**What to work on:**
Work through the data below and state how many lines contain "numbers", giving that number alone.
┄┄┄┄┄┄┄┄┄┄┄┄┄┄┄┄┄┄┄┄
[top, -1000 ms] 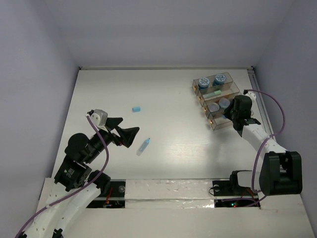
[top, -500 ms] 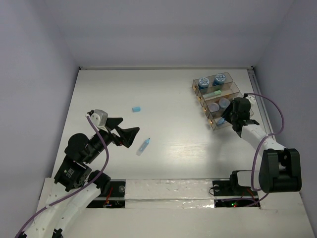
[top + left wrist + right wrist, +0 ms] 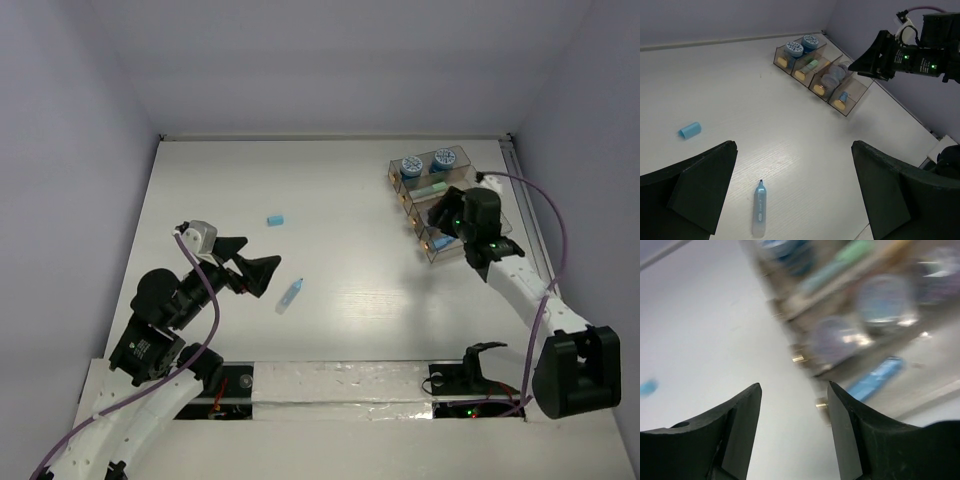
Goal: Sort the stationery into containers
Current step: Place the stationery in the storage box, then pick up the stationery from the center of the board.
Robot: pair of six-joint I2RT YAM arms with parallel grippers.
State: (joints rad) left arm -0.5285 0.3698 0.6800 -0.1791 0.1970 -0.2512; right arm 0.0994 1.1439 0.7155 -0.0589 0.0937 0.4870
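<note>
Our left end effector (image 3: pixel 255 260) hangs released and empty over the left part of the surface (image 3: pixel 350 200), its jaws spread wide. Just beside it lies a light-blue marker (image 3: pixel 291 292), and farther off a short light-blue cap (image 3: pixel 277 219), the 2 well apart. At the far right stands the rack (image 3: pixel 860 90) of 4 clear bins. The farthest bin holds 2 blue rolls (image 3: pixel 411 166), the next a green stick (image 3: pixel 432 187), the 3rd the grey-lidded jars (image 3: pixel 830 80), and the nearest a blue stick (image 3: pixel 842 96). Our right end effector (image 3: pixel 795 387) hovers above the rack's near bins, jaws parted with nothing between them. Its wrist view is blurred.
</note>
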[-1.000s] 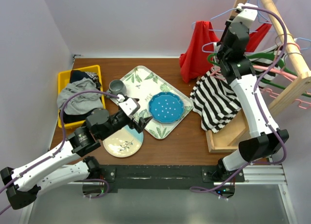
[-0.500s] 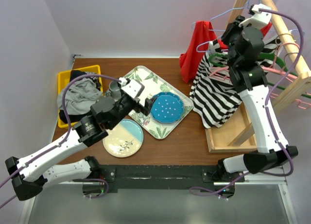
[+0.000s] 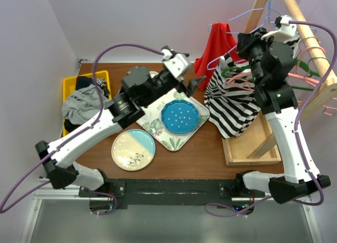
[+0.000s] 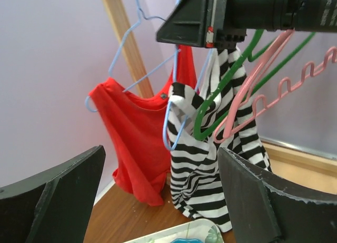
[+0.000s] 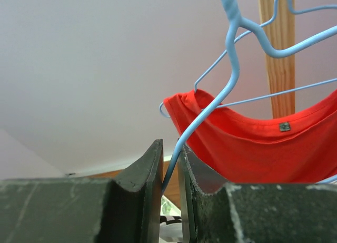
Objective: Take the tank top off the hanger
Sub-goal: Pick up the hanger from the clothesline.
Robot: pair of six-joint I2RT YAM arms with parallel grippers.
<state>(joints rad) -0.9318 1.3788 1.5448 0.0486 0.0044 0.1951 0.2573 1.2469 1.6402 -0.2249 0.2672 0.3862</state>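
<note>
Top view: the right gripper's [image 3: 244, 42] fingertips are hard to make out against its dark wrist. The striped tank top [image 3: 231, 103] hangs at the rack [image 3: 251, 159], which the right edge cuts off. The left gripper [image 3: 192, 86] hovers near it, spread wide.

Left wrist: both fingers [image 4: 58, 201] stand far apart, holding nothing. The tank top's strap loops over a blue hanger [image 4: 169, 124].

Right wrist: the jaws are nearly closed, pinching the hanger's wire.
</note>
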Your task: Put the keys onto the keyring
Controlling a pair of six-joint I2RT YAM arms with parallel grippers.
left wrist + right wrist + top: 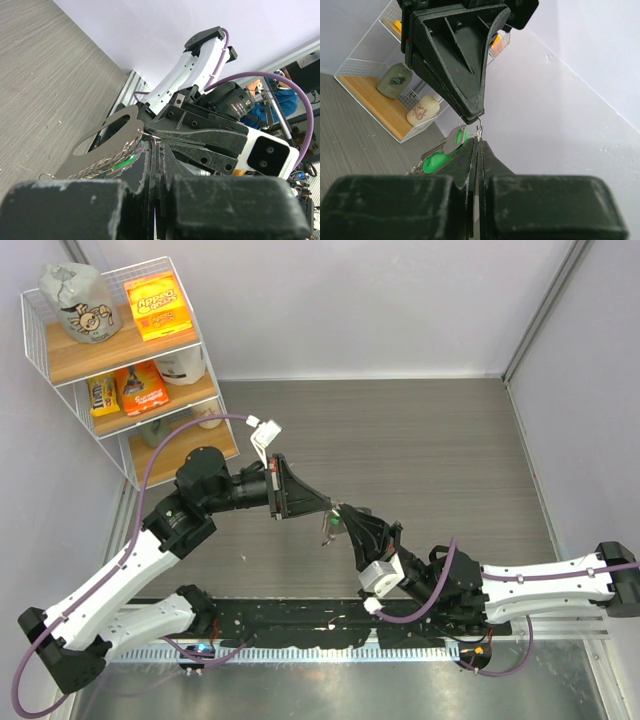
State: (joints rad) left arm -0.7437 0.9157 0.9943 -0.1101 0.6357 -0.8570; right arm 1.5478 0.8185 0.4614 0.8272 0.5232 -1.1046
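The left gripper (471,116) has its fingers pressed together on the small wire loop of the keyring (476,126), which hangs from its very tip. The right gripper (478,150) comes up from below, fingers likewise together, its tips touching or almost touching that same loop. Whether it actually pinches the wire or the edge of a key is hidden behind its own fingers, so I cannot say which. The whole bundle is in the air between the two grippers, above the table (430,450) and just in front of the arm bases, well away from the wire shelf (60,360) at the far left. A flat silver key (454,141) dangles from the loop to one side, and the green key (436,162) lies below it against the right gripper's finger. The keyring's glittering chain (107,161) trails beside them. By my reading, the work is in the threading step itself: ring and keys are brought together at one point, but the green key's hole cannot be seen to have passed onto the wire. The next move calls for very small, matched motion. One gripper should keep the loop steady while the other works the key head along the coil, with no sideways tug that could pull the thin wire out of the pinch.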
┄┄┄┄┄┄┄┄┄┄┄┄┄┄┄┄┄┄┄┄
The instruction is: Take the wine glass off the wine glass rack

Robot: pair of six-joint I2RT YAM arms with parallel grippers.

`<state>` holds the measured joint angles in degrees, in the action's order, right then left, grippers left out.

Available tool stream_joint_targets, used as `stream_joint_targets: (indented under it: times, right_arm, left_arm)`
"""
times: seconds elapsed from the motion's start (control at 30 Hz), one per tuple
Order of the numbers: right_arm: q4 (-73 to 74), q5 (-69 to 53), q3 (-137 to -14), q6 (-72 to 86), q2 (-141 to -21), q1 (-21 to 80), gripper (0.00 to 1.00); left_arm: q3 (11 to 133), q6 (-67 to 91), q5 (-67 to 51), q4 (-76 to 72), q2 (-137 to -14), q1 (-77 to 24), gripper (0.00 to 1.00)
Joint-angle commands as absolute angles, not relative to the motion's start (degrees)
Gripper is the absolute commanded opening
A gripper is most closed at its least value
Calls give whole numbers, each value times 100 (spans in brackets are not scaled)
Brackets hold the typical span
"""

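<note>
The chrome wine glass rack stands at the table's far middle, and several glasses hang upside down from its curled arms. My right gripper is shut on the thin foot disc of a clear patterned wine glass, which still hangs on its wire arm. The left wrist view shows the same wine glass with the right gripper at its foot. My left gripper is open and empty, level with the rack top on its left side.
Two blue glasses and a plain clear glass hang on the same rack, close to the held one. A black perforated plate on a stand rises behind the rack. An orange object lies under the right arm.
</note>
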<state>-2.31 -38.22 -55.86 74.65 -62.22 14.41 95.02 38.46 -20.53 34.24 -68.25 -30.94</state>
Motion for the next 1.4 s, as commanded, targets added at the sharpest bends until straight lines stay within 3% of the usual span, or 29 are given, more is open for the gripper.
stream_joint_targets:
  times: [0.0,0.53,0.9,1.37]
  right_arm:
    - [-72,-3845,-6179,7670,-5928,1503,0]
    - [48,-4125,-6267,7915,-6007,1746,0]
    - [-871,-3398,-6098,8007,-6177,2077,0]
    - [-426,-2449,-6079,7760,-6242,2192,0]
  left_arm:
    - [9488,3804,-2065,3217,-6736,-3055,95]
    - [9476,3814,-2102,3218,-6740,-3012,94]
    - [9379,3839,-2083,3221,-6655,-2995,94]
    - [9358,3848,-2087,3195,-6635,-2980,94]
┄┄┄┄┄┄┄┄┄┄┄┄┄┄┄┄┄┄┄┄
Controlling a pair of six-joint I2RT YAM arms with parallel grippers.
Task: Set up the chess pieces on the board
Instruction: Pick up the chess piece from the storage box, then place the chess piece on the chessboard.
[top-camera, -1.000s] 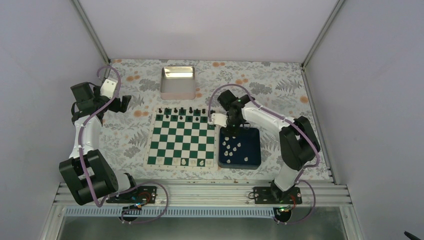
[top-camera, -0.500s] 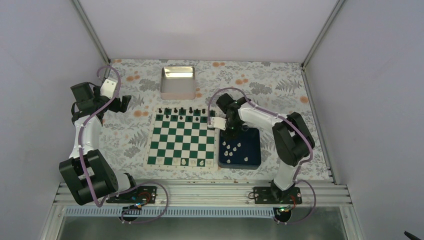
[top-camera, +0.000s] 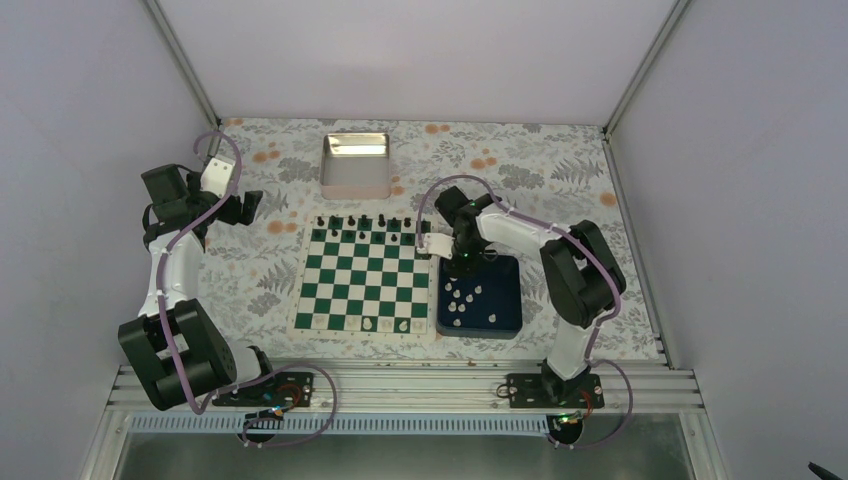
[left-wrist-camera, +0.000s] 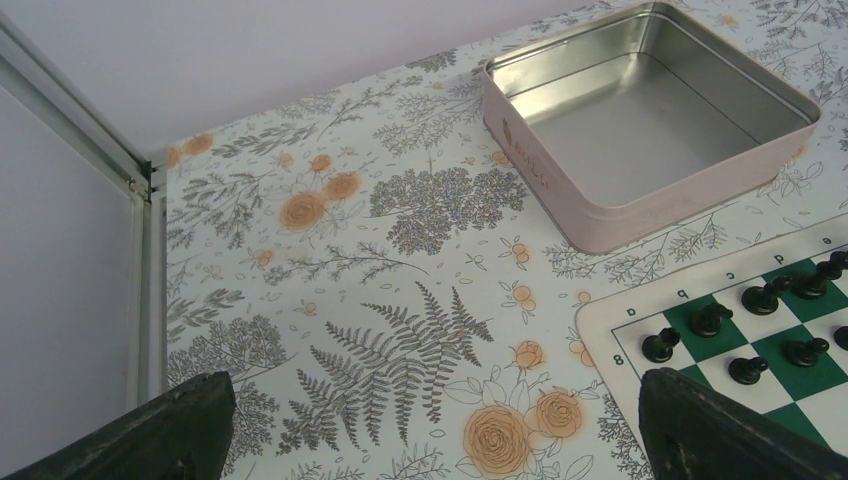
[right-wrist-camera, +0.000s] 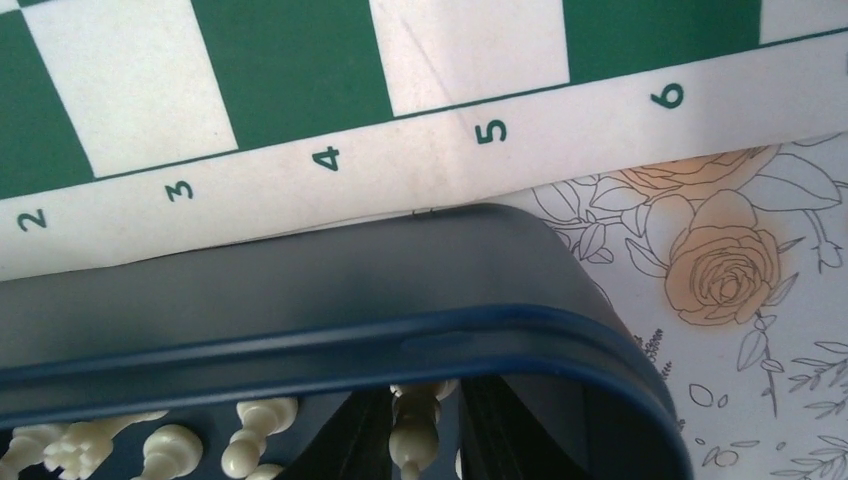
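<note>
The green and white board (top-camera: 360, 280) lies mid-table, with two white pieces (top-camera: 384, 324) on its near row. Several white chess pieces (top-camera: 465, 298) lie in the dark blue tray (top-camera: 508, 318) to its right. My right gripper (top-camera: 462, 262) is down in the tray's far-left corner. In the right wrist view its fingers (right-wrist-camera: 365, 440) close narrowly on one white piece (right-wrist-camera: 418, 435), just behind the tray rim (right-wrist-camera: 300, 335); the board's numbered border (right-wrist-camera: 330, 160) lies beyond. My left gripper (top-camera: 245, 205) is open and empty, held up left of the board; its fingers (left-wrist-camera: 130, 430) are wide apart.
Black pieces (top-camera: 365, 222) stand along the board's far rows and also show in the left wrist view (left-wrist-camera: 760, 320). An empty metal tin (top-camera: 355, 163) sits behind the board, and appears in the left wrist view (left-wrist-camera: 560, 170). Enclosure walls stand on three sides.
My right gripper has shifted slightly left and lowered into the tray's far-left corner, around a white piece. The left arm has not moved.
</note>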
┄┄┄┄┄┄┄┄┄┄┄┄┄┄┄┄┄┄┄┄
**Answer box:**
2